Obiettivo della ricerca del team SCOPSCO, invece, è stato studiare il clima della regione mediterranea afflitta da un progressivo inaridimento. Tale situazione, come è emerso dalla ricerca, è molto probabilmente direttamente riconducibile all’andamento delle precipitazioni dalle quali, a loro volta, dipende la disponibilità di acqua. Tra i risultati più eclatanti dello studio, vi è la connessione tra cambiamenti climatici e inaridimento. La ricerca, studiando le epoche più antiche del nostro Continente, ha evidenziato come i cambiamenti ambientali nel passato sono avvenuti quali conseguenza dell’alternanza tra periodi glaciali e periodi interglaciali. Le analisi geochimiche e polliniche hanno consentito di evidenziare come, durante i periodi caldi e a maggior contenuto di anidride carbonica nell’atmosfera, vi sia stato un aumento del contrasto stagionale con maggior aridità nel periodo estivo e maggior violenza e abbondanza di precipitazioni durante l’autunno.

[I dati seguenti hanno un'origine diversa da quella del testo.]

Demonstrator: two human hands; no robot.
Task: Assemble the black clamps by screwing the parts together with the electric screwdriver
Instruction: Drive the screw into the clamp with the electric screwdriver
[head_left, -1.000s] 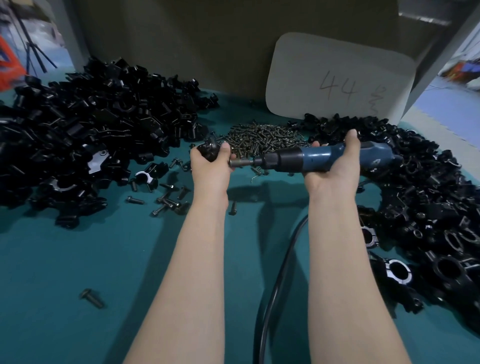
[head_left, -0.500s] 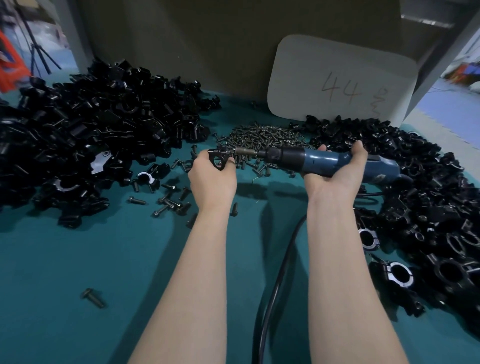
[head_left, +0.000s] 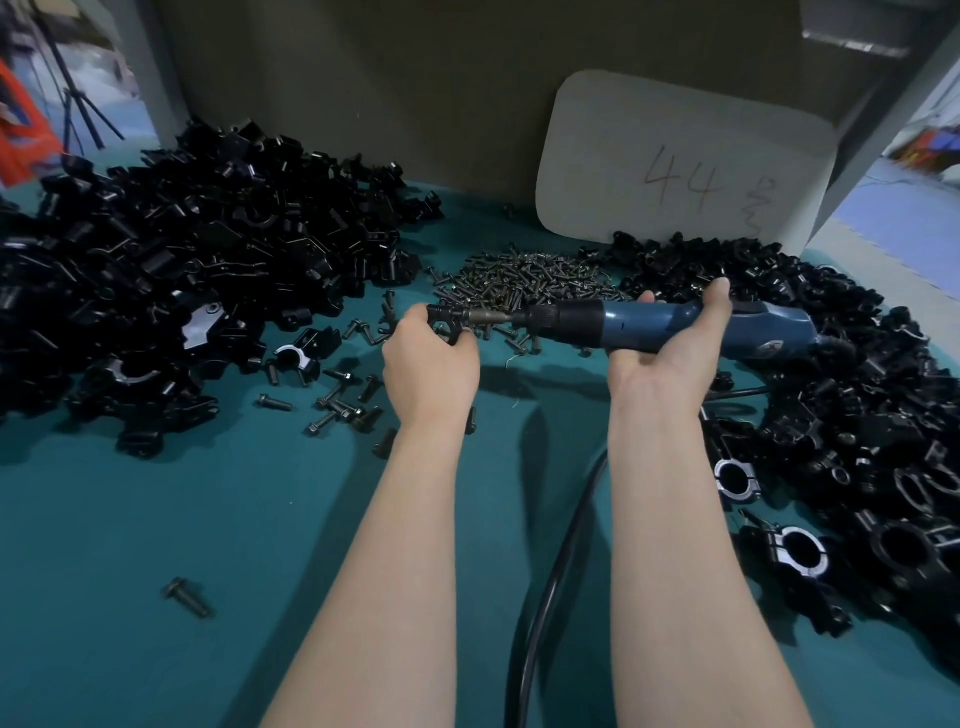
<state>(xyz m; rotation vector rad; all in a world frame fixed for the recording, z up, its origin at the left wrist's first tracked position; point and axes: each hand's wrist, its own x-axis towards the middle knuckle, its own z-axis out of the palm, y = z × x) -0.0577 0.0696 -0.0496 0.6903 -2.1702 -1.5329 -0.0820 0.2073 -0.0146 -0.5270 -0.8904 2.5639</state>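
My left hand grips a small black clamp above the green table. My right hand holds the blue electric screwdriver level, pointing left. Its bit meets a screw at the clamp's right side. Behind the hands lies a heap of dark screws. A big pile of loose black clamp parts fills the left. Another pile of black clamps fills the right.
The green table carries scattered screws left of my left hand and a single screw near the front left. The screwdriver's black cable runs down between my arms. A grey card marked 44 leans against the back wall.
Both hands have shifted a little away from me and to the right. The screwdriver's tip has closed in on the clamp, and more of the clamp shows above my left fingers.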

La ricerca del team SCOPSCO ha poi determinato importanti connessioni tra il sistema monsonico africano e il clima del Mediterraneo, evidenziando in tal modo la stretta correlazione che lega il clima regionale a quello globale. In ultima analisi, l’aumento della ciclo genesi (ossia l’intensificarsi dei cicloni) nella regione occidentale del Mediterraneo sarebbe direttamente riconducibile al riscaldamento anomalo della superficie del mare durante l’estate.

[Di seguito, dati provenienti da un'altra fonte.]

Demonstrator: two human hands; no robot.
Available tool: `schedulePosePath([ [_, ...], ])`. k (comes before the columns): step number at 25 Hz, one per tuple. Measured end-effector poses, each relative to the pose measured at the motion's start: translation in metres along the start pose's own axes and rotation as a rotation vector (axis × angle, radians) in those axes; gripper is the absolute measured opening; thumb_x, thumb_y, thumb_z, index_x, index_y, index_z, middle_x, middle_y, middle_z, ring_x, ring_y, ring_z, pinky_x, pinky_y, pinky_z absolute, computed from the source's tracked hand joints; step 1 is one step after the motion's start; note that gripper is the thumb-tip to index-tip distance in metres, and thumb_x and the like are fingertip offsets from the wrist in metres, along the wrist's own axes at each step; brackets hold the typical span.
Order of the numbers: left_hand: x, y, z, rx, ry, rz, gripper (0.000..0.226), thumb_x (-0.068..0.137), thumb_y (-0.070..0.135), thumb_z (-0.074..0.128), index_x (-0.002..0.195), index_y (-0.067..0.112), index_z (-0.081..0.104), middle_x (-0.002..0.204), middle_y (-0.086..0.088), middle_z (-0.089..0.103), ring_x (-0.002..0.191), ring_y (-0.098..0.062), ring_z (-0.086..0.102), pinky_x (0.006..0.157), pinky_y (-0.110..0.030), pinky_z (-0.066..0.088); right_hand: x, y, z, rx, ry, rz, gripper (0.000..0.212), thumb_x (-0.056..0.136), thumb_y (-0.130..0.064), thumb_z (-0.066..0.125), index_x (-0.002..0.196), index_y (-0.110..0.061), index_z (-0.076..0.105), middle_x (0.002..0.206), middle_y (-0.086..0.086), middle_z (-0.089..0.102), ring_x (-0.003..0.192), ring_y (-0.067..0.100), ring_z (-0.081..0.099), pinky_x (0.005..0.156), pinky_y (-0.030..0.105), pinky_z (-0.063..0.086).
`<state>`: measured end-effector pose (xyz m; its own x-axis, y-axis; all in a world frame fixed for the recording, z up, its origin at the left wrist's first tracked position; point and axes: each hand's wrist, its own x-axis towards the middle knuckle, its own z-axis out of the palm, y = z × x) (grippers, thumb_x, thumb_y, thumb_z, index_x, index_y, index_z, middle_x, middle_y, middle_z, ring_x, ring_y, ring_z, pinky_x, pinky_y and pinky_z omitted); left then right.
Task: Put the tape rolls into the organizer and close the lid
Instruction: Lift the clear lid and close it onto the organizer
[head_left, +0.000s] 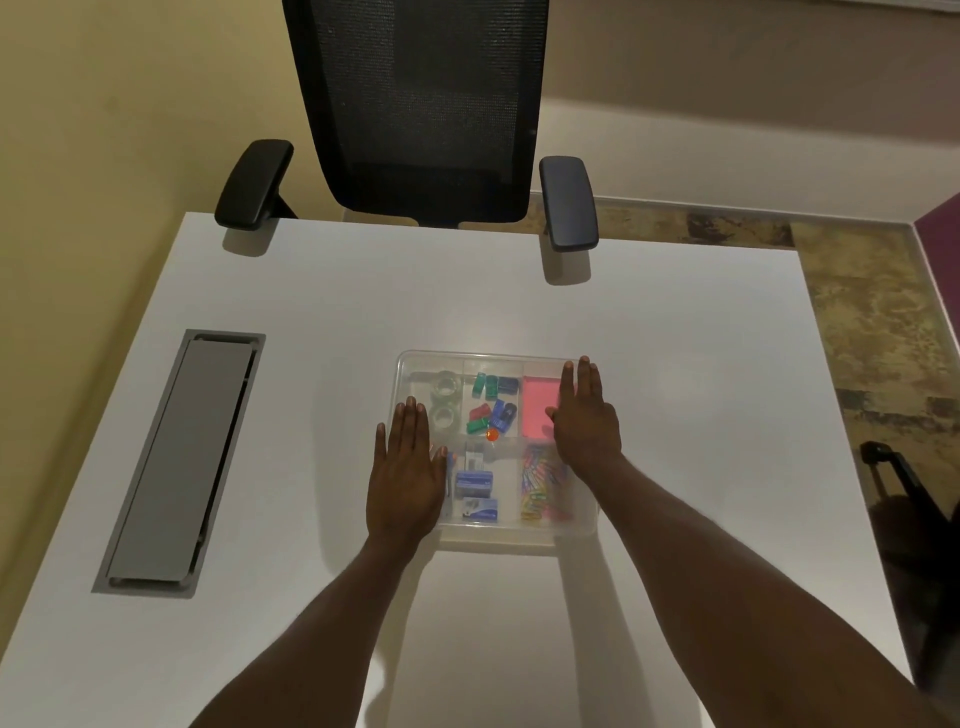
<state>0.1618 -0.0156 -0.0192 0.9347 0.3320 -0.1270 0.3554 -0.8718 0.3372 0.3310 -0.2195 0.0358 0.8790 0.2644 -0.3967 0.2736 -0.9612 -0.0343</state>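
A clear plastic organizer lies on the white desk, its clear lid resting on top. Two clear tape rolls sit in its far-left compartment, seen through the lid. My left hand lies flat, fingers together, on the lid's left side. My right hand lies flat on the lid's right side, over the pink sticky notes. Neither hand grips anything.
Other compartments hold coloured binder clips, staple boxes and paper clips. A black office chair stands at the desk's far edge. A grey cable hatch is set into the desk at left.
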Motion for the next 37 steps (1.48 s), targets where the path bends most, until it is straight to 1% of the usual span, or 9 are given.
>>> schedulePosePath([
  [7,0.001,0.014,-0.004,0.074,-0.007,-0.006,0.072,0.108,0.046,0.036,0.165,0.008,0.013,0.174,-0.011,0.006,0.162,-0.029,0.006,0.132,-0.055,0.010,0.000,0.001,0.002,-0.004,0.009,-0.011,0.078,0.107,-0.040,0.045,0.162,-0.010,0.000,0.171,0.013,-0.005,0.159,0.031,-0.001,0.110,0.044,0.046],
  [9,0.002,0.035,-0.006,0.097,-0.016,0.083,0.073,0.107,0.046,0.043,0.165,0.014,0.013,0.174,-0.014,0.005,0.162,-0.032,0.002,0.130,-0.060,0.009,0.000,0.002,-0.001,0.027,0.002,-0.025,0.077,0.107,-0.040,0.045,0.162,-0.011,0.000,0.171,0.013,-0.006,0.159,0.030,-0.001,0.118,0.047,0.037],
  [11,0.001,0.060,-0.004,0.086,-0.057,0.178,0.067,0.109,0.048,0.035,0.166,0.029,0.006,0.175,-0.006,-0.003,0.162,-0.028,-0.007,0.128,-0.064,0.006,-0.005,0.004,-0.001,0.041,0.014,-0.044,0.074,0.107,-0.042,0.041,0.163,-0.013,0.001,0.171,0.013,-0.006,0.159,0.030,-0.001,0.127,0.049,0.022],
  [13,-0.003,0.078,0.002,0.121,-0.109,0.156,0.063,0.109,0.054,0.023,0.164,0.038,-0.003,0.174,0.000,-0.012,0.161,-0.027,-0.015,0.126,-0.065,-0.001,-0.024,0.003,0.008,0.049,0.066,-0.069,0.070,0.108,-0.045,0.034,0.163,-0.014,0.005,0.171,0.012,-0.003,0.159,0.030,0.001,0.129,0.050,0.013],
  [19,-0.016,0.084,0.018,0.174,-0.096,0.072,0.067,0.108,0.057,0.027,0.164,0.037,-0.003,0.174,-0.001,-0.011,0.160,-0.030,-0.015,0.124,-0.069,0.001,-0.115,-0.001,0.070,0.146,0.199,-0.077,0.073,0.105,-0.055,0.000,0.160,-0.014,0.024,0.169,0.010,0.019,0.156,0.032,0.018,0.124,0.057,0.026],
  [29,-0.015,0.083,0.029,0.197,-0.069,0.071,0.071,0.104,0.065,0.028,0.165,0.036,0.007,0.175,-0.002,-0.001,0.162,-0.031,-0.002,0.124,-0.070,0.008,-0.117,0.009,0.091,0.253,0.317,-0.108,0.061,0.105,-0.045,0.046,0.156,-0.012,0.035,0.166,0.007,0.027,0.156,0.028,0.022,0.120,0.054,0.032],
  [32,-0.015,0.085,0.024,0.212,-0.116,0.062,0.071,0.103,0.067,0.022,0.164,0.038,0.000,0.175,0.000,-0.010,0.161,-0.030,-0.011,0.125,-0.069,0.000,-0.119,0.008,0.085,0.177,0.268,-0.102,0.061,0.107,-0.049,0.036,0.157,-0.014,0.032,0.167,0.008,0.025,0.156,0.030,0.019,0.121,0.056,0.028],
  [35,-0.014,0.087,0.014,0.196,-0.170,0.068,0.069,0.105,0.063,0.018,0.163,0.037,-0.008,0.172,0.002,-0.020,0.159,-0.028,-0.022,0.125,-0.067,-0.007,-0.119,0.008,0.076,0.097,0.186,-0.098,0.067,0.105,-0.055,0.012,0.160,-0.017,0.019,0.170,0.006,0.011,0.158,0.030,0.008,0.124,0.059,0.018],
  [37,-0.016,0.087,0.003,0.177,-0.190,0.079,0.068,0.106,0.060,0.017,0.163,0.036,-0.009,0.172,0.002,-0.022,0.159,-0.027,-0.022,0.125,-0.064,-0.008,-0.122,0.007,0.069,0.087,0.182,-0.104,0.068,0.104,-0.055,0.010,0.161,-0.018,0.017,0.170,0.007,0.008,0.158,0.030,0.006,0.125,0.062,0.014],
])
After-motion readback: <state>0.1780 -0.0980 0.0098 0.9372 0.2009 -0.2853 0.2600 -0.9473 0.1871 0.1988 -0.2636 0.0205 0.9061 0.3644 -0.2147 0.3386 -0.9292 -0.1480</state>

Grande attenzione puntata anche sul polline fossile, recuperato nell’area dello stesso Lago Ocrida. Studiato da un gruppo internazionale di studiosi, ha visto per la prima volta lavorare un numero così alto di esperti su un unico archivio. Fanno parte di questo gruppo, guidato appunto da Laura Sadori, Alessia Masi, data manager, e Gaia Sinopoli: tutte e tre per la Sapienza di Roma.

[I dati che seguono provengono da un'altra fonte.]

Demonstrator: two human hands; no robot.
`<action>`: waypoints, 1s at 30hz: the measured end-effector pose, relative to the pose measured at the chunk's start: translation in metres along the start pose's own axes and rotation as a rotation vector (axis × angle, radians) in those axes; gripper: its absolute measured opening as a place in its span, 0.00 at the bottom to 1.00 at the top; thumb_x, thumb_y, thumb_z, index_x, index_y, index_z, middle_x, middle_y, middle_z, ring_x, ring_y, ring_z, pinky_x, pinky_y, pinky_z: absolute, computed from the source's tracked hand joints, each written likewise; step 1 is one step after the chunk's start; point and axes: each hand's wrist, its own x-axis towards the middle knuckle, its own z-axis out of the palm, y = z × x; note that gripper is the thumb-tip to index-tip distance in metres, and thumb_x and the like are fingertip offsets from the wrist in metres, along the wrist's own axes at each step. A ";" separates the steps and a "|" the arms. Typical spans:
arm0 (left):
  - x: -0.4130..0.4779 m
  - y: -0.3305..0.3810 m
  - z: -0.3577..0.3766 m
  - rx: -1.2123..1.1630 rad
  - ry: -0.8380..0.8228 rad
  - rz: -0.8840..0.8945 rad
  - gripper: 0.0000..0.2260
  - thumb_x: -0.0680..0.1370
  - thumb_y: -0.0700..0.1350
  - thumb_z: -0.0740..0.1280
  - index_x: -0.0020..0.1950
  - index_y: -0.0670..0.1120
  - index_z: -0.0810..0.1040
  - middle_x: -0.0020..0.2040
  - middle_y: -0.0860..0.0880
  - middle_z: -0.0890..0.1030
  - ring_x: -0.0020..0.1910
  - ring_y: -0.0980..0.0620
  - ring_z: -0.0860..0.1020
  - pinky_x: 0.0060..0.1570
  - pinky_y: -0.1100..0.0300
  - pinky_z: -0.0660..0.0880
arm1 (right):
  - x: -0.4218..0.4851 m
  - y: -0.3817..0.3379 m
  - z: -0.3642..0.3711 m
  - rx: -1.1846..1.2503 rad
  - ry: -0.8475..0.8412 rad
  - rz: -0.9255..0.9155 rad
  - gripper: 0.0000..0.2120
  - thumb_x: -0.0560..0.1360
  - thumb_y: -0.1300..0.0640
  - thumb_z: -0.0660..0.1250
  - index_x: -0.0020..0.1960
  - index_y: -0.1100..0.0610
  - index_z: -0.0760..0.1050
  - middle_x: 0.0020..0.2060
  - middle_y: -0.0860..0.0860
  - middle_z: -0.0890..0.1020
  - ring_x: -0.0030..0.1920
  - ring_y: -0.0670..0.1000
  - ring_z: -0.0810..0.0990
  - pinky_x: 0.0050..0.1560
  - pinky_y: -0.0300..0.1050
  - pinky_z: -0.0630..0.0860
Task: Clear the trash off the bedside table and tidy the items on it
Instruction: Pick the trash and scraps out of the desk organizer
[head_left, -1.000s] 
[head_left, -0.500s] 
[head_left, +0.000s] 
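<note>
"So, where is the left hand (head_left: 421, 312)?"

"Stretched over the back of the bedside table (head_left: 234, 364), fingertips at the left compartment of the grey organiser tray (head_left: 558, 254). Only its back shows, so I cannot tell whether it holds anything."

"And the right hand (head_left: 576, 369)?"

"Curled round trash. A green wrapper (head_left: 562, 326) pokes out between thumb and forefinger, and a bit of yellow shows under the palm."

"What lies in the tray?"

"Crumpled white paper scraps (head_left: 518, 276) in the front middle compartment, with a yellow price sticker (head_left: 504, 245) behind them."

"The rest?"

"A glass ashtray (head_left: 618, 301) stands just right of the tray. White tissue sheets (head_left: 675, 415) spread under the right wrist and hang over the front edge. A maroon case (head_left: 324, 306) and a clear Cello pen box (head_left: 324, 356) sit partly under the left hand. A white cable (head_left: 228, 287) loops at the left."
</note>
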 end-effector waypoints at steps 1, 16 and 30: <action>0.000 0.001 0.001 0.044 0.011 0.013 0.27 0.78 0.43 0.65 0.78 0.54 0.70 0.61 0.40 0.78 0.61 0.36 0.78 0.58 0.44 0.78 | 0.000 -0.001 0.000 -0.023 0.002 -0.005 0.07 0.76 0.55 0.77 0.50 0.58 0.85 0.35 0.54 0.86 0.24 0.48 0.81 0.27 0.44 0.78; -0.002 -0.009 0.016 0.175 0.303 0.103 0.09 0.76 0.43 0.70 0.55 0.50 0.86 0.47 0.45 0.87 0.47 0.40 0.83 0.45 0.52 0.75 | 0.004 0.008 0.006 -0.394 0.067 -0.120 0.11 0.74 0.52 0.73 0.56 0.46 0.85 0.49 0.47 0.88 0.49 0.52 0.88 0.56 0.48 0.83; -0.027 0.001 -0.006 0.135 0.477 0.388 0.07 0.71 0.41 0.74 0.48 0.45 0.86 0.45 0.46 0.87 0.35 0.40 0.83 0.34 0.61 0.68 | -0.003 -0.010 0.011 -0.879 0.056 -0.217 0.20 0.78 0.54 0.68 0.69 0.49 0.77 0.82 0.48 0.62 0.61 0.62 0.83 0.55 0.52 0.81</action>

«Tra i dati ottenuti– spiega Anna Maria Mercuri di Unimore- di grande rilievo sono quelli che riguardano il polline, fossile e conservato in quantità abbondanti negli strati del lago. Questo importante indicatore climatico è stato studiato da un gruppo internazionale di palinologi guidati dalla professoressa Laura Sadori della Sapienza di Roma, con la quale noi ricercatrici modenesi cooperiamo da anni». Per quanto riguarda il futuro del Bacino del Mediterraneo, la risposta derivante dallo studio in esame non lascia margine a grossi dubbi. «Effetti simili a quanto avvenuto in passato– prosegue la Prof.ssa Mercuri – potrebbero derivare dal recente riscaldamento climatico di origine antropica, e in questo contesto, le ricerche sul Lago di Ocrida potranno essere utili per risolvere alcune delle incertezze presenti nel rapporto della commissione intergovernativa sui cambiamenti climatici delle Nazioni Unite (Intergovernmental Panel on Climate Change, IPCC) e migliorare le proiezioni previsionali future».